# PROBLEM STATEMENT
In the listing below, how many lines carry the word "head"? Reply with only the number.

# INPUT DATA
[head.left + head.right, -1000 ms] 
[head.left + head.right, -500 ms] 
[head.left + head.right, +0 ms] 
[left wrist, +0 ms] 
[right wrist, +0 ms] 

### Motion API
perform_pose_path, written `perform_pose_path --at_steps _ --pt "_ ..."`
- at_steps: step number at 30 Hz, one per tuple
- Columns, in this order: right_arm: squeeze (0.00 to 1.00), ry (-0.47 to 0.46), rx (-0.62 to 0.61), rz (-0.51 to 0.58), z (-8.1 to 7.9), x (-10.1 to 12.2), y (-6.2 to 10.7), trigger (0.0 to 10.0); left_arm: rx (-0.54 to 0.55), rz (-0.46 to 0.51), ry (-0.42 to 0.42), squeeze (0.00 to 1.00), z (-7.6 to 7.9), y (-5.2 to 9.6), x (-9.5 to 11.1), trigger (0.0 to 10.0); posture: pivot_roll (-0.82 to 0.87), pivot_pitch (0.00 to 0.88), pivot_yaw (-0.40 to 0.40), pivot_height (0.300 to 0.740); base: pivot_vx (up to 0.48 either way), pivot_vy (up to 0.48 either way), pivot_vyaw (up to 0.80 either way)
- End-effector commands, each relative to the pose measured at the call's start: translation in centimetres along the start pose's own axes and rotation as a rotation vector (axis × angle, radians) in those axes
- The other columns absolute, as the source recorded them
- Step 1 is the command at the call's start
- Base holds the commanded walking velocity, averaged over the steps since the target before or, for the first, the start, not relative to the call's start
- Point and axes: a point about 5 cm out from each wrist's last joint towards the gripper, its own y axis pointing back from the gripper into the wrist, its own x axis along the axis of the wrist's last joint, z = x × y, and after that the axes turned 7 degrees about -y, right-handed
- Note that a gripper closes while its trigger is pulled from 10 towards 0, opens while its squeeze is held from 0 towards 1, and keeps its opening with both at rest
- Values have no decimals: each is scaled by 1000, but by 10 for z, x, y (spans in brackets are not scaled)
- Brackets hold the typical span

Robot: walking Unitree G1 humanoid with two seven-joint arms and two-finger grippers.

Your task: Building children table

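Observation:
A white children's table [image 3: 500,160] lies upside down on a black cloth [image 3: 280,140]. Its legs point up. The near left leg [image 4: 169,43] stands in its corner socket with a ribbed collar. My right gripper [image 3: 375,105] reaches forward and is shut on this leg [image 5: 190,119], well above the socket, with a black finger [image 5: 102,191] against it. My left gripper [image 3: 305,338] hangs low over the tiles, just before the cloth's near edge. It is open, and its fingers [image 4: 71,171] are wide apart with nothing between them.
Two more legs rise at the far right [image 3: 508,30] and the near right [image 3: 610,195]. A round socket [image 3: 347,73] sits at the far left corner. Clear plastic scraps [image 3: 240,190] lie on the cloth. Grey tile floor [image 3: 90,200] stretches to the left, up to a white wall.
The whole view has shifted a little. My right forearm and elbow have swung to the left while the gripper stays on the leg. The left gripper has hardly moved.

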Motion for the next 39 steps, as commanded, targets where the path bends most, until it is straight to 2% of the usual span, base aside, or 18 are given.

# EXERCISE OUTPUT
3